A neurosis is a confidence game that we play on ourselves, an attempt to get stolen fruit and to look pious at the same time - not in order to fool somebody else but to fool ourselves. No nervous symptom is what it seems to be, it is an arch pretender. It pretends to be afraid of something it does not fear at all, or to ignore something that interests it intensely. It pretends to be a physical disease, and the person most deluded is the one who owns the symptom. Its purpose is to avoid the pain of disillusionment and to furnish relief to a distracted soul which dares not face itself. The true meaning of a symptom is hidden, but may be traced, not to be punished for breaking the peace, but to be lead towards reconcilliation.
Nervous person is in need of change - not a change of climate or scene, in work or in diet, but a change in the hidden recesses of his own being. Outwitting nerves means first changeing ones mind, an inner and spiritual process. Self-knowledge essential, requiring an examination of the half-conscious or wholly unconscious longings which are usually ignored. A real understanding of self comes only when one is willing to analyze his motives until he sees the connection between them and his nervous symptoms, which are but the symbolic gratification of desires he dares not acknowledge. The materials out of which symptoms are manufactured is taken largely from superficial misconceptions concerning the bodily functions. Knowledge about the chemistry of fatigue and the way it is automatically care for by the body is likely to do away with the idea that nervous exhaustion as resulting for accumulation of fatigue. A simple understanding of the biological and physiological facts concerning the assimilation of food and the elimination of waste material, leaves the intelligent person less ready to convert his psychic discomfort into indigestion and constipation. Self-discovery is helpful only when it leads to better ways of self-expression.
Preventatives - When fathers and mothers realize that an over-strong bond between parents and children is responsible for a large proportion of nervous disorders, most of them will make sure that such exaggeration is not allowed to develope. And when parents are freed from their "conspiracy of silence" by a reverent attitude toward the whole of life, their very saneness will impart to their children a wholesome respect for the reproductive instinct. There will be found in the next generation fewer half-starved men and women carrying the burdon of unnecessary repressions and the pain of unsatisfied yearnings.

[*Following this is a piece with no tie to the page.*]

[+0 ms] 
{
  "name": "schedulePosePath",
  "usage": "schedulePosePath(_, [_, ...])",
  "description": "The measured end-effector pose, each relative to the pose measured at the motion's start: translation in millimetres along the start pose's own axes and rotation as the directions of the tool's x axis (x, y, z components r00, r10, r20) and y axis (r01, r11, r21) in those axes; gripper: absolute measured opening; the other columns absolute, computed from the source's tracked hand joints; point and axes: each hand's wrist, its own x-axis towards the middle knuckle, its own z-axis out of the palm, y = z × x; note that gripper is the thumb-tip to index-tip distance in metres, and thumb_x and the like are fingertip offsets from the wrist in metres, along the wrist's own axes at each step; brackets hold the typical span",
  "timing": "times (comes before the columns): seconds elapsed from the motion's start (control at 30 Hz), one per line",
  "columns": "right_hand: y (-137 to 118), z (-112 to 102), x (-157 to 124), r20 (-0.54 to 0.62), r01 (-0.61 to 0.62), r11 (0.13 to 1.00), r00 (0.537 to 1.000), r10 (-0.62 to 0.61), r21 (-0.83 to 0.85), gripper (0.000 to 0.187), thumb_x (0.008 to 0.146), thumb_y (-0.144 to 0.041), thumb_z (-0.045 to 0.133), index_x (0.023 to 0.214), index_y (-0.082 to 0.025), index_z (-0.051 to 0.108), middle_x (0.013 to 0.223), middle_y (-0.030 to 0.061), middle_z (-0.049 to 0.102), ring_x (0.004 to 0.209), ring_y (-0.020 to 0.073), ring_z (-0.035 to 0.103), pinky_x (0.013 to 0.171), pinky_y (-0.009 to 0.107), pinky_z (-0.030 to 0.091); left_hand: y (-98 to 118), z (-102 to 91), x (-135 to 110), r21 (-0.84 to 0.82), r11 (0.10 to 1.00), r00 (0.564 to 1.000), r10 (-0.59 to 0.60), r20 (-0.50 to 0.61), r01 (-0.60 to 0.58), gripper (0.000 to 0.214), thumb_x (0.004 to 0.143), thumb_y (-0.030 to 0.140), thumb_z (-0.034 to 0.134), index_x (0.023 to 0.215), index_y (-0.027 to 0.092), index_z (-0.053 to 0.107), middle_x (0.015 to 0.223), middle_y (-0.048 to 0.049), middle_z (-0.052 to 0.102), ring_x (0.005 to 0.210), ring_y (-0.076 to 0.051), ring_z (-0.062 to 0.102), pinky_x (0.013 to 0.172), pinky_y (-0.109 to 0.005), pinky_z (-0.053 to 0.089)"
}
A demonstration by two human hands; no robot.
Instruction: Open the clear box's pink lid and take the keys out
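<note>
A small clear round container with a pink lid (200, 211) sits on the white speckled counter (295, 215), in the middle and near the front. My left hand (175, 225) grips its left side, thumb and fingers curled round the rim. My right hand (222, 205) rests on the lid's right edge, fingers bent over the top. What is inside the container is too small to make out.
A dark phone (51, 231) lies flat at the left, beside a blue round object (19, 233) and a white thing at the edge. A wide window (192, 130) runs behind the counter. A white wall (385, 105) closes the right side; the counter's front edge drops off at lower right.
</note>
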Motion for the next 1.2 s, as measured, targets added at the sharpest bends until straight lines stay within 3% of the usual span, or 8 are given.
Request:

Will remove the extra burdon of misconception, and make it easier for people to be "content with being moral".
That tired feeling - if no tuberculosis, heart trouble, Bright's disease, but physically fit and "merely nervous" here is a chatechism for the weary one:

Q: What is fatigue?
A. It is a chemical condition resulting from effort that is very recent.
Q. What else creates fatigue?
A. Worry, fear, resentment, discontent, and other depression emotions.
Q. What magnifies fatigue?
A. Attention to the feeling.
Q. What makes us weary long after the cause is removed?
A. Habit.
Q. Why do so many people believe themselves overworked?
A. Because of the power of suggestion.
Q. Why do they take the suggestion?
A. Because it serves their need and expresses their inner feeling.
Q. Why are they willing to choose such an uncomfortable mode of expression?
A. Because they don't know what they are doing, and the subconscious is very insistent.
Q. Who gets up tired every morning?
A. The neurotic.
Q. Who fancies his brain so exhausted that a little concentration is impossible?
Q. Who believes himself exhausted as a result of work that is not ancient history?
Q. Who lays all his woes to overwork?
Q. Who complains of before he is well begun?
Q. Who may drop his fatigue as soon as he "gets the idea"?
A. The neurotic.
Q. How can he get the idea?
A. By understanding himself.
Q. How may he express his inner feelings?
A. By choosing a better way.
Q. How can he forget his fatigue?
A. By ignoring it.
Q. How can he ignore it?
A. By finding a good stiff job.
If he wants advice in a nutsshell, here it is: Get understanding. Get courage. Get busy. P> Since most indigestion is an emotional disturbance worked up by fear, anger, discontent, worry, ignorance, suggestion, attention to bodily functions which are meant to be ignored, love of notice and the conversion of moral distress into physical distress, here is a diet for Mr. Everyman:

A calm spirit Plenty of good cheer A varied diet Commonsense
Good cooking
Judicious neglect of symptoms
Forgetfulness of the digestive process
A little accurate knowledge
A determination to BE LIKE FOLKS
Meddlesome interference:
A centipede was happy quite
Until a frog in fun
Said, "Pray, which leg comes after which?"
This raised her mind to such a pitch,
She lay distracted in a ditch,
Considering how run.
Above an epitome of the truth about constipation, indigestion, insomnia, and other functional disturbances common to nervous folk.
Women's ills are not blunders of an inefficient Creator, but are home-made products, which quickly vanish in the light of understanding. The special functions are, as a rule, easily carried through unless complicated by false ideas or by fear.
We do not have to ask for sleep as for a special boon which may be denied. We simply have to lie down in trust, expecting to be carried away like a child. If our expectation is not at once realized, we can still trust, as with relaxed mind and body we lie in calm content, knowing that Nature is, minute by minute, restoring us for another day.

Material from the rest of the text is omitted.